3. Circular use of products and resources
We have grown so used to “owning” products for our use that the concept of “sharing” needs to be rediscovered and even redeveloped. Why have a car that is 95% unused? Or a toolbox, the scooter, and all that other stuff that we tend to accumulate over time. It uses up space but is hardly used. This may be good for the financial benefits of producers, it is a waste of resources, space and money. Also there is a tendency to makes these products cheaper, with less quality, as disposables.
Managing and sharing these common resources in a community is much more effective, cheap and responsible. We can also collectively assure optimum quality of these products. It requires some organization, trust and access when needed. This can also be applied for our housing.
Our cities have grown into black holes of consumption. Our waste is collected, burned or dumped in landfills. Have you seen what they do with our used clothes? Just like reusing paper we can reuse textile fibers. This has been extensively researched. There are also all kinds of clothes exchange programs possible among citizens that can make your wardrobe become dynamic. Hard plastic can also be grinded and reused like so many other things (metal, glass, etc).
Try to be creative. The bicycle of the artist in the picture is made entirely of metal trash found on the street. Its art is now worth over 15.000€!
Professional electronics consists of many usefull components. Refurbished and reused high tech can be designed into all kinds of applications. It is an area where jobs can be created too.
4. Help each other (neighbors)
Life is full of little things that can be solved by opening up to each other. Helping elderly people changing a light bulb in the kitchen. Maybe do some shopping for that pregnant lady. Walk the dog of this person who had an accident. Life can be so troublesome when we have no one we can fall back on in case of need. Yet the social connection is heart warming and essential for human wellness. We need to overcome our sick making individualism and become caring people again. Care and be cared.
As the say: “By caring for a person may not change the world, it may be a world of change for that person”.
Sustainocracy has established COS3I for social inclusion and peaceful constructive human interaction. We even try to even do projects together, involving restaurants, cooks, handicraft, yoga, etc. But another community announced itself in the Netherlands (and beyond) under the name “Vamilie” and gained rapid support. In this picture we see the amount (each orange or blue tick) of self supporting human clusters that arose. They all intend to do local food, share products, help each other, organize social activities, etc.

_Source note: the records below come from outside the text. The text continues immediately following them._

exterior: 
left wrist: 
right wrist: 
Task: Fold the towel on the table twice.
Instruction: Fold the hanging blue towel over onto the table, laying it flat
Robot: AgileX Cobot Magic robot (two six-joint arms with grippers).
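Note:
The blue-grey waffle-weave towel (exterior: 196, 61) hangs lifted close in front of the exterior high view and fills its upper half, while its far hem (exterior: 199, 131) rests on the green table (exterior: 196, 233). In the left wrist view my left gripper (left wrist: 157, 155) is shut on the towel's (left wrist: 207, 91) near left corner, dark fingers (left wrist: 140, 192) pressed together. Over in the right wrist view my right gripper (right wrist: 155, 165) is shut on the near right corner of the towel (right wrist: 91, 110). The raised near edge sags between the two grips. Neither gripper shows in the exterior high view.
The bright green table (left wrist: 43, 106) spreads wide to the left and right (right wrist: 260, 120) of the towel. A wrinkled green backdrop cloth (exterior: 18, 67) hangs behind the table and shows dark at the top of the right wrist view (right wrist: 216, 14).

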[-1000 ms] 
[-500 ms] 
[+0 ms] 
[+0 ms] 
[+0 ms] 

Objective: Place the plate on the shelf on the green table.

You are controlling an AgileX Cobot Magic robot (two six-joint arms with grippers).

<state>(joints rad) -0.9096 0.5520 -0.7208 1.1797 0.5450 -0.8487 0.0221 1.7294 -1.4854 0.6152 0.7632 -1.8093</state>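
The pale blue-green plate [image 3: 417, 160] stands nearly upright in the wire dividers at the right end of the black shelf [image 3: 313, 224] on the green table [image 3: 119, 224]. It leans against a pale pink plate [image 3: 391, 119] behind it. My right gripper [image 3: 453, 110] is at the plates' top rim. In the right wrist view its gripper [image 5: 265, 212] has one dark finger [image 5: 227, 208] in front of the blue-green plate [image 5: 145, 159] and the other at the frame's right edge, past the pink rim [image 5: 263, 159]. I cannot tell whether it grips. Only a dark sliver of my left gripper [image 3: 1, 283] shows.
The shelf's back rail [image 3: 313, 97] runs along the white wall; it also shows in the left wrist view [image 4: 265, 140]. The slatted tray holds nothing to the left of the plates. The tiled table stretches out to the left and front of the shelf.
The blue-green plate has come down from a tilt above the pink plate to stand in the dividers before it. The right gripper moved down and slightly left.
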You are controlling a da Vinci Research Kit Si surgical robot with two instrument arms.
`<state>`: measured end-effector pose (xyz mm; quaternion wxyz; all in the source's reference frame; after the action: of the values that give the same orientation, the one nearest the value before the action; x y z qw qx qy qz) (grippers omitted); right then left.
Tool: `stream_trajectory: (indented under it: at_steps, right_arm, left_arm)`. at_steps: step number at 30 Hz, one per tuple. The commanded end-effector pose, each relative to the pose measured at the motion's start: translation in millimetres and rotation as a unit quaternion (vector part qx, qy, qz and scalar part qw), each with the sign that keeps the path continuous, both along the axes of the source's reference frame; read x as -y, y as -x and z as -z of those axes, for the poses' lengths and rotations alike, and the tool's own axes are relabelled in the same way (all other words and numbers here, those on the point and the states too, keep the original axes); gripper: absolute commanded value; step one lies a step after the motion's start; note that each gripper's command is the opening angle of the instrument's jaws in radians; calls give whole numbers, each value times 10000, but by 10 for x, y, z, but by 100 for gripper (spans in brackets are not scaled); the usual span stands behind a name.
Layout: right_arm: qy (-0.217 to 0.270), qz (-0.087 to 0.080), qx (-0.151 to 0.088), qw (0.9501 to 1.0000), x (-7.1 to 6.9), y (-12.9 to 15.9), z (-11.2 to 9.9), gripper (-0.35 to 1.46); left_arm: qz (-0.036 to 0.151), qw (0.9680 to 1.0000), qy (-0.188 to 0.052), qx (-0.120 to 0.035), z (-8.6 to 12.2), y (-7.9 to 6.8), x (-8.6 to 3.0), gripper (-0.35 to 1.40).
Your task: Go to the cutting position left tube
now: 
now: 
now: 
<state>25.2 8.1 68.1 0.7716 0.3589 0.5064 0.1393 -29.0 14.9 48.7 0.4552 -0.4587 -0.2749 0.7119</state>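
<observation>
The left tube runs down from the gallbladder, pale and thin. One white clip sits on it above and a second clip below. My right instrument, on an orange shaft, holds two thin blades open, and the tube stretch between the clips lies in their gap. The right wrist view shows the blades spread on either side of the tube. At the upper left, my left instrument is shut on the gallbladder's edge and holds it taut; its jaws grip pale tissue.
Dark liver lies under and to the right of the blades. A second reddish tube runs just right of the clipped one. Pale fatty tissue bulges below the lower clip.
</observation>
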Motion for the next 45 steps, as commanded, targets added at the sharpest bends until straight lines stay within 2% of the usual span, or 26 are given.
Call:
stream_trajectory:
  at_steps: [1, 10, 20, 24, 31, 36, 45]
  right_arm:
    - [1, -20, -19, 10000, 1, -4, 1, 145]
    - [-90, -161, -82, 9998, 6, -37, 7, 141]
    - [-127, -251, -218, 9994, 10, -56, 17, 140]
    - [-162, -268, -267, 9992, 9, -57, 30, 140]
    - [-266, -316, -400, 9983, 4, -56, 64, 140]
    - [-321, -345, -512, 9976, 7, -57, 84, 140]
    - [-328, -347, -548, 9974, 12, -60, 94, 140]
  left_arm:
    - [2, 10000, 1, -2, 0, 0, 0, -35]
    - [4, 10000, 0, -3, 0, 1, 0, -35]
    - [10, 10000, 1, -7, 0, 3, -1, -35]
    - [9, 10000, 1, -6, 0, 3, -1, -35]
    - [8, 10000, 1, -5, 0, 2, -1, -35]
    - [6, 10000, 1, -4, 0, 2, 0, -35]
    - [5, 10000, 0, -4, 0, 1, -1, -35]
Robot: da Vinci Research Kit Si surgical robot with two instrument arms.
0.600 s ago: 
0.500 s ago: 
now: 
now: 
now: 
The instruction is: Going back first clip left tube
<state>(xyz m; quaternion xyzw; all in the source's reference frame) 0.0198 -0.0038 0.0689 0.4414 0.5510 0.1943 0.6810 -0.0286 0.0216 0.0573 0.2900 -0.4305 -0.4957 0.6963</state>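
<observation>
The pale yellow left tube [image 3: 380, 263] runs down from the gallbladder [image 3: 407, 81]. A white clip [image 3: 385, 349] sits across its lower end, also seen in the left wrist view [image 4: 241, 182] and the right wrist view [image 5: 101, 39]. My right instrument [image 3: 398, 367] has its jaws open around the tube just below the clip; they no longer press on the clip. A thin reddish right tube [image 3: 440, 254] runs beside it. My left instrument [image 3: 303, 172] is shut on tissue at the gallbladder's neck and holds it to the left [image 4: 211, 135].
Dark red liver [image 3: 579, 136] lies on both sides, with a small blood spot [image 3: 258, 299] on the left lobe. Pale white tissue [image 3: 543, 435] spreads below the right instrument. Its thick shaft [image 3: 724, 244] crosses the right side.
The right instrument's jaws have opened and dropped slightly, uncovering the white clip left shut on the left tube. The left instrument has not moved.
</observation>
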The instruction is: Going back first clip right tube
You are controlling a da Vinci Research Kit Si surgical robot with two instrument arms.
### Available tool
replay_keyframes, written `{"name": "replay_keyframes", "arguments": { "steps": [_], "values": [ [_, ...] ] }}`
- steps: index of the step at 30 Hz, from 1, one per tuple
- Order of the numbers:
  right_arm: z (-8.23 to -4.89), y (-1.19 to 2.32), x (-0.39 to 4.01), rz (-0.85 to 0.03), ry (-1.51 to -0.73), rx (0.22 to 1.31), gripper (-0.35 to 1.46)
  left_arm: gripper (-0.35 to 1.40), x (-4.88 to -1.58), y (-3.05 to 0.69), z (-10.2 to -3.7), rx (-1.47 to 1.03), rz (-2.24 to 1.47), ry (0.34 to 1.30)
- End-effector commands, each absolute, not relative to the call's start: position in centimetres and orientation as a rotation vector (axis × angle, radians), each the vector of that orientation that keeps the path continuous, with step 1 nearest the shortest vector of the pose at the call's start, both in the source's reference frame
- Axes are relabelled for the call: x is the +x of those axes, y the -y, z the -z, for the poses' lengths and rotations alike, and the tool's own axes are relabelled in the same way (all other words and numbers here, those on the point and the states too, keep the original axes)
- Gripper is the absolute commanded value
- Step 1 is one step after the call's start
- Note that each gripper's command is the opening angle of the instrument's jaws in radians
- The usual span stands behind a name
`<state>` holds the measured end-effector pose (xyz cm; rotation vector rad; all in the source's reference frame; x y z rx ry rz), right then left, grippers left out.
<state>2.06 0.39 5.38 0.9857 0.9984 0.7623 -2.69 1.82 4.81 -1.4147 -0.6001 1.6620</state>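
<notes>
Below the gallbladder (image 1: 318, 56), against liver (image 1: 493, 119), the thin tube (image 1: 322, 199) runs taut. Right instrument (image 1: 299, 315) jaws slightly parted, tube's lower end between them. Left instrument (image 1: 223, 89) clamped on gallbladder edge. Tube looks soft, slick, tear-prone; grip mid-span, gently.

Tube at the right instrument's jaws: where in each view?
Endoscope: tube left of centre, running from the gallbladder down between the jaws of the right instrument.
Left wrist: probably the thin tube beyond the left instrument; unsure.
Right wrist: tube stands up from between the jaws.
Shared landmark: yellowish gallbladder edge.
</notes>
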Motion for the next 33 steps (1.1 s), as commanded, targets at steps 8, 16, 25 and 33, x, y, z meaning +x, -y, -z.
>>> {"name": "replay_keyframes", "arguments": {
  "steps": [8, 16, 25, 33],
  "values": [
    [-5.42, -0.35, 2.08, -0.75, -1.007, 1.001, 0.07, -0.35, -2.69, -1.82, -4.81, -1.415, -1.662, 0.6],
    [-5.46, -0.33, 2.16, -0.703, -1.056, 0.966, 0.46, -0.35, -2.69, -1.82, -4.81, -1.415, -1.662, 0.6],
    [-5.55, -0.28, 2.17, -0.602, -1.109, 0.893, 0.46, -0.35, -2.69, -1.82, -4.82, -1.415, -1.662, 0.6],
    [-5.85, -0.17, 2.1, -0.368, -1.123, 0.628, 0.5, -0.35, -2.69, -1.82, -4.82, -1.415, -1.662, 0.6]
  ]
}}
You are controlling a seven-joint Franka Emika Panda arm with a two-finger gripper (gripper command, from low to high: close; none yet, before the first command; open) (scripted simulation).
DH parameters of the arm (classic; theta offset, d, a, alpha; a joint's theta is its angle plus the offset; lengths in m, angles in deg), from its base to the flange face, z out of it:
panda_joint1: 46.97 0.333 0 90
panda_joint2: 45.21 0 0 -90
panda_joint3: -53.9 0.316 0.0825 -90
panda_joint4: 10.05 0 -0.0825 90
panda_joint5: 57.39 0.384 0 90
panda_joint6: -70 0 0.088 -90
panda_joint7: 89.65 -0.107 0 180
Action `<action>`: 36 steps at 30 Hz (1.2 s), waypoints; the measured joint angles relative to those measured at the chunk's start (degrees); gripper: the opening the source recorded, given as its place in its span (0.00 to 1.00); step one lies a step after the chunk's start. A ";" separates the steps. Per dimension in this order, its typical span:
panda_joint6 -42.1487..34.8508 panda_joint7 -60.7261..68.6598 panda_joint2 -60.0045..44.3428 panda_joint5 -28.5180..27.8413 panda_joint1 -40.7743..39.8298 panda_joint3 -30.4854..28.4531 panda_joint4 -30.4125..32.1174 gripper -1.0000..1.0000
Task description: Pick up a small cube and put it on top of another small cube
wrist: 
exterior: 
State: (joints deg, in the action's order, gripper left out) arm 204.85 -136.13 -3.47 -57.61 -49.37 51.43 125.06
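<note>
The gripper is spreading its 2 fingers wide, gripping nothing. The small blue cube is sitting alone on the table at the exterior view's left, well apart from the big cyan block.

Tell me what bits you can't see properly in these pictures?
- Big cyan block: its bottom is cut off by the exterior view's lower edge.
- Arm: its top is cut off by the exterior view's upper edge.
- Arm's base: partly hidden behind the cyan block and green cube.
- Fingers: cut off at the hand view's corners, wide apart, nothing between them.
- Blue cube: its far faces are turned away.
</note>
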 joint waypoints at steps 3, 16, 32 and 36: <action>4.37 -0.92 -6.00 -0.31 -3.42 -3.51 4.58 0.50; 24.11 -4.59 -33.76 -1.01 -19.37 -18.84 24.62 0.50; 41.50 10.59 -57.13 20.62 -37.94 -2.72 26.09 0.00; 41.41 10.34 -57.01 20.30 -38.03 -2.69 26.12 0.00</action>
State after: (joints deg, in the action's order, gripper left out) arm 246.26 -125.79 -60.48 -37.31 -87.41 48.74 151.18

5. Apply 4 x WIN entrepreneurship
If you are a local entrepreneur present yourself within the 4 x WIN environment. Especially small (and medium sized) local enterprises can maintain a high quality standard with care for human values, society and the environment, and be financially profitable too. You can position your business in professionalized versions of the above areas. Avoid expensive city centers and present yourself near the people´s homes, with easy access, nice social interaction. Get your resources locally to stimulate local for local productivity. Add value yourself with your expertise. The “Neighborhood of Tomorrow” is a self sustaining community of productivity and social interaction where speculation is not accepted.
Big enterprises tend to have a lot of personnel. Challenging personnel to work from (or near) home, or take the bike to the office, can be combined with a point system. These points can be converted into local tokens that give access to the local for local circular economy.
6. Establish values driven coalitions, also with government
Not everyone wants to be a sustainocrat but if you have the desire to be the linking pin for sustainable shared regional responsibilities around the core natural values, feel free to act like that. It will strengthen all the participants in the network, even the local government. Get the local key stakeholder together at the table of a certain priority and try to establish projects together that would be too complex to be done by each alone.